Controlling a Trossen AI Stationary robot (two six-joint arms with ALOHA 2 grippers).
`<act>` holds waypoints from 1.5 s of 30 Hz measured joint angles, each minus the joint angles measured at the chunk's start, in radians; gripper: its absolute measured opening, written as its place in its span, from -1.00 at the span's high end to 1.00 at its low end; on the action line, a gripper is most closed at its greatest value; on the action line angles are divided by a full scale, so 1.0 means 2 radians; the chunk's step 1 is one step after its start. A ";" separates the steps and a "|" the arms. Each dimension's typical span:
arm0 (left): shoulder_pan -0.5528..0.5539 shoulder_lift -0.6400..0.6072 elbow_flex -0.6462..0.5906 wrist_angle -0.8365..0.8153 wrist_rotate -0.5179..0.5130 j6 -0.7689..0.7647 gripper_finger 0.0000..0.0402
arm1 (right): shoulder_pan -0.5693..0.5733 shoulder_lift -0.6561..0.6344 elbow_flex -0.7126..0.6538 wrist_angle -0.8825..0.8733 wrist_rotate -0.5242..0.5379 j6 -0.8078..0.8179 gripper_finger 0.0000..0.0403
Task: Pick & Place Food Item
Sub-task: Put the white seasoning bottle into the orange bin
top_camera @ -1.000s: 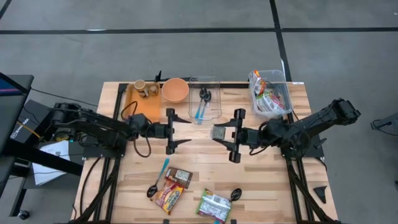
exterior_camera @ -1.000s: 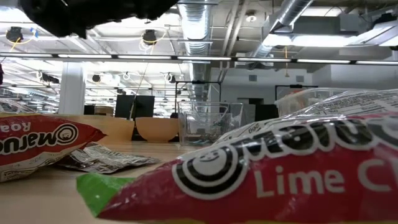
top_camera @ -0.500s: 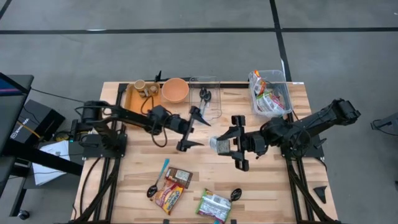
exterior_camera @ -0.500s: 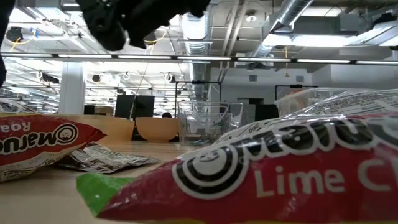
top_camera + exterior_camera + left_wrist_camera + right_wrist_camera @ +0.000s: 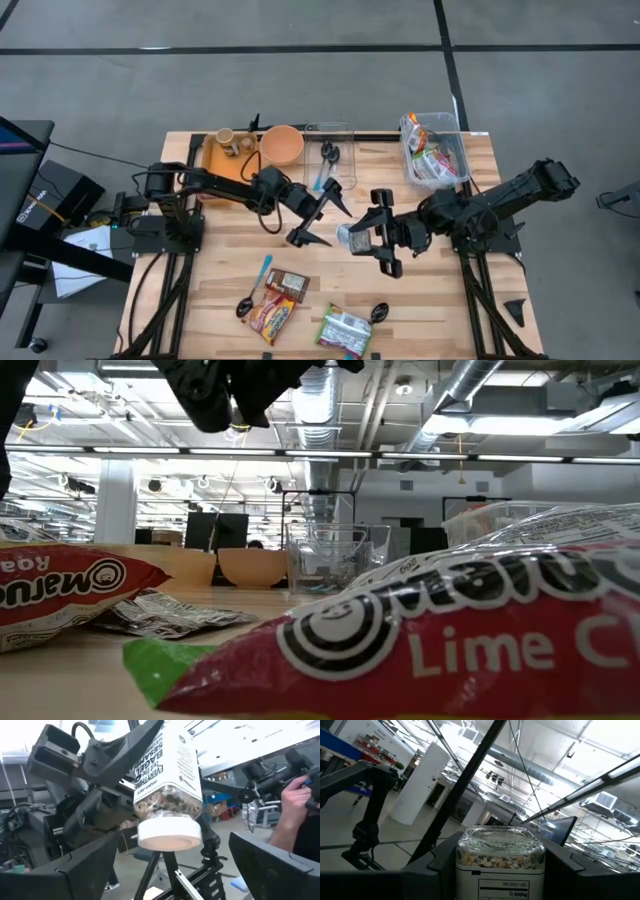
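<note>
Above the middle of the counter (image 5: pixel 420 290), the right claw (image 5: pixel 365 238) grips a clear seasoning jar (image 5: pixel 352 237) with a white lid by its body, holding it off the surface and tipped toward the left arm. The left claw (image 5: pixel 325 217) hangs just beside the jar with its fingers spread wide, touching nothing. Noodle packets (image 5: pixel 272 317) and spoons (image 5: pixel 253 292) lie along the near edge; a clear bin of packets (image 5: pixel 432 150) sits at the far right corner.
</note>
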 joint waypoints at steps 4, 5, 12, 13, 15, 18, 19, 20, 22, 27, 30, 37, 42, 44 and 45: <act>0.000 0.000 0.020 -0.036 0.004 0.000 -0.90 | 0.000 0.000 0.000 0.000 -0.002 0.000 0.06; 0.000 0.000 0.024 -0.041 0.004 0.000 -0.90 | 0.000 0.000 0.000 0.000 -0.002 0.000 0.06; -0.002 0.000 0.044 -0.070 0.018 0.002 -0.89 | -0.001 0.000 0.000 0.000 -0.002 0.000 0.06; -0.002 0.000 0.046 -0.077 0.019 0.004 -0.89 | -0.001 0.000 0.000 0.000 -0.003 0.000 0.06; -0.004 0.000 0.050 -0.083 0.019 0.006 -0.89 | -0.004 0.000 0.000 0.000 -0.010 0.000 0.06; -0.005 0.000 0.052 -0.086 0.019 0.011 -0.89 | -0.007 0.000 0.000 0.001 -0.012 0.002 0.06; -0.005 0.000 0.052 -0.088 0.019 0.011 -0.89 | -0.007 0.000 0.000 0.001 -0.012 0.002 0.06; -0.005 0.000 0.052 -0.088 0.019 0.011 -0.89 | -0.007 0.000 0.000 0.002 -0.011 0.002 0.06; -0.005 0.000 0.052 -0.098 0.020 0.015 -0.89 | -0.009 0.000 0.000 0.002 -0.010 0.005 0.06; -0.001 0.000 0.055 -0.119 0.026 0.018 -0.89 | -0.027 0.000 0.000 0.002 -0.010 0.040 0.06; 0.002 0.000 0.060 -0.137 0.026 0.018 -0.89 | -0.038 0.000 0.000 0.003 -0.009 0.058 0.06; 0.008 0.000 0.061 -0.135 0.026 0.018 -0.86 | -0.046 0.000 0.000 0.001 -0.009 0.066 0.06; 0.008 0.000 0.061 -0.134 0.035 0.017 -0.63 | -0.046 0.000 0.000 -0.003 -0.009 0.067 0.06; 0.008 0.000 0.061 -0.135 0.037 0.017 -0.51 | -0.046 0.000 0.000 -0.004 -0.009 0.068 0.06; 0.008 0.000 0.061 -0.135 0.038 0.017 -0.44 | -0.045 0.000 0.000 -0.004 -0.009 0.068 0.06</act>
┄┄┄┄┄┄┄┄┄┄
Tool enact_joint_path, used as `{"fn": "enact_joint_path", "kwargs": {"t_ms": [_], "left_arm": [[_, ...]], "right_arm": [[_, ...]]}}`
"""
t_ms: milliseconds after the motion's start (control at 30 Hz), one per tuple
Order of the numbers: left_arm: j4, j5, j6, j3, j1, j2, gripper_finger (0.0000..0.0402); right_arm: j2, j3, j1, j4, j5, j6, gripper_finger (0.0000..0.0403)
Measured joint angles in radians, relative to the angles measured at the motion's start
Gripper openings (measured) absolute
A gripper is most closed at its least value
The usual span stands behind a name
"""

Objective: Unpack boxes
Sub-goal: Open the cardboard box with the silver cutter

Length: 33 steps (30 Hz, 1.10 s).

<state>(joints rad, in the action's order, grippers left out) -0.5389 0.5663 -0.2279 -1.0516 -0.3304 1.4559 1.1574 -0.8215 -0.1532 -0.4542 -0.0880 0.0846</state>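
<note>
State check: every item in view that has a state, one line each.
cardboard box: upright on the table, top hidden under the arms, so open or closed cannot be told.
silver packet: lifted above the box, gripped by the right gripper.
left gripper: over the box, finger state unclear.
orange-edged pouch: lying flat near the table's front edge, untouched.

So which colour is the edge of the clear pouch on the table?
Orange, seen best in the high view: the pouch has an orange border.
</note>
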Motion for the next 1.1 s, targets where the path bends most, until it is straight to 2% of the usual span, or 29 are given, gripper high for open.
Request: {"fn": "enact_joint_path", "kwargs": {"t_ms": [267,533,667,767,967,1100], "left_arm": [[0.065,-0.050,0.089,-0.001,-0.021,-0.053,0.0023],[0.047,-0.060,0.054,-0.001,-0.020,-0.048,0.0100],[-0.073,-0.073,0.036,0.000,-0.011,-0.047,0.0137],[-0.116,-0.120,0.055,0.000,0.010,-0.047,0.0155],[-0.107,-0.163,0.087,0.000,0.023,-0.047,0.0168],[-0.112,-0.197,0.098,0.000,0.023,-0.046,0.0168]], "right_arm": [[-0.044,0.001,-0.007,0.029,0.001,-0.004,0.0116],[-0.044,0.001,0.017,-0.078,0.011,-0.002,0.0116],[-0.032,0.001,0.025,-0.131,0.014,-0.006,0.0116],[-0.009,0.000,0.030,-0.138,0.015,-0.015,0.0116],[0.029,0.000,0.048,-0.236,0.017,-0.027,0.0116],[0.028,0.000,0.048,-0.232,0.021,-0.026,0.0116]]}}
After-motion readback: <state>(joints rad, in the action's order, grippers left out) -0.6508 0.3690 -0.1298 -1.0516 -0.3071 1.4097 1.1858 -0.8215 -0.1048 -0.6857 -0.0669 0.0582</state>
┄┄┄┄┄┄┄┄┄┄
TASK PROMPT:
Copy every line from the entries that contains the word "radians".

TASK SOLUTION:
`<act>` holds waypoints from 1.5 s of 30 Hz measured joint angles, each minus the joint angles measured at the chunk's start, in radians; gripper: its absolute measured opening, written as its place in its span, from -1.00 at the span's high end to 1.00 at its low end; on the action line, a gripper is most closed at its greatest value; on the action line angles are divided by a full scale, so 1.0 means 2 radians; the chunk's step 1 is one step after its start. A ";" separates the steps and a "|" the arms. Each dimension's typical span:
Measured joint angles in radians, relative to the angles measured at the motion's start

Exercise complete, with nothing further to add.